Author: Louis

University of North Carolina Can Continue Using Race in Admissions

University of North Carolina Can Continue Using Race in Admissions

Private papers reveal the tactics that helped SCOTUS uphold the use of affirmative action in higher education.

A federal appellate court has sided with the University of North Carolina, ruling in a 5-3 vote that the college can admit students based on the race of their parents.

For years, the university has used a “multiracial admissions policy” to comply with the University of California’s Proposition 227, which restricts the use of race as a factor in university admissions. The court ruled that the university can use “the race by which a qualified applicant was admitted as a factor” in admission.

But the court ruled that the university can continue using race in its admissions process, even if it is the same race-by-which-a-qualified-applicant.

The ruling is the most sweeping affirmative action overturning in recent history.

University of North Carolina, Raleigh, NC. Photo: John David Mercer/The State

University of North Carolina (UNC) student and reporter Andrew P. Miller at UC’s College of Music and Drama. Photo: David Goldman/The State

This photo is part of the photo essay ‘Injustice, at a university where minorities are accepted just as others are,’ by photographer David Goldman.

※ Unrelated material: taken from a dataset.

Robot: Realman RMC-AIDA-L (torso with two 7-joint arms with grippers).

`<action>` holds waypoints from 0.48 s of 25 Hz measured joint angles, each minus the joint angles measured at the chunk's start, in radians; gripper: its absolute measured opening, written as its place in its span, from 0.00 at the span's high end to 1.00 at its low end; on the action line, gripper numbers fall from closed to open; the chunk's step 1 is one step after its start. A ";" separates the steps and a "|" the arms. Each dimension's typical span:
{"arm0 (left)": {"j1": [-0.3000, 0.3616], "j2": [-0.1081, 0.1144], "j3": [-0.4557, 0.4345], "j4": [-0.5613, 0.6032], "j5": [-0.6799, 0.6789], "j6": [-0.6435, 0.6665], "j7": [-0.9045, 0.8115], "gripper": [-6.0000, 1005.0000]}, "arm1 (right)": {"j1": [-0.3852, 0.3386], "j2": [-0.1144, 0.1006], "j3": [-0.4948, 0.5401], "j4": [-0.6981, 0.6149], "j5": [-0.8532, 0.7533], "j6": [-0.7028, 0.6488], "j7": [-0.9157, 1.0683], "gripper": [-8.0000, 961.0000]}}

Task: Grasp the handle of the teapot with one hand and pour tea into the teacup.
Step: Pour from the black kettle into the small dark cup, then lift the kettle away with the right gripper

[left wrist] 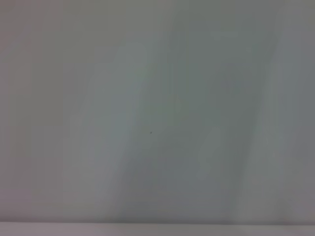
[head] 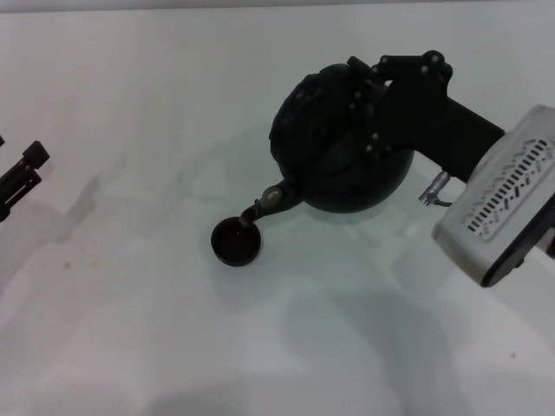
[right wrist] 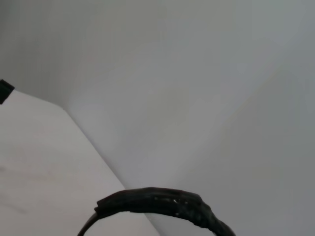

It’s been an odd week in the history of affirmative action—it was the Wednesday after the decision, and the campus remained in a daze. It didn’t take long for the decision to go viral on social media, and then to be tweeted by the Supreme Court’s Chief Justice, John Roberts.

This was a powerful affirmation that can make a difference: the Supreme Court affirmed in part that the use of race is permissible for universities, even when the racial disparities in universities are the same as in society as a whole.

“This is a victory for our country,” said Justice Elena Kagan, who wrote the Court’s majority opinion in University of North Carolina, v. United States of America.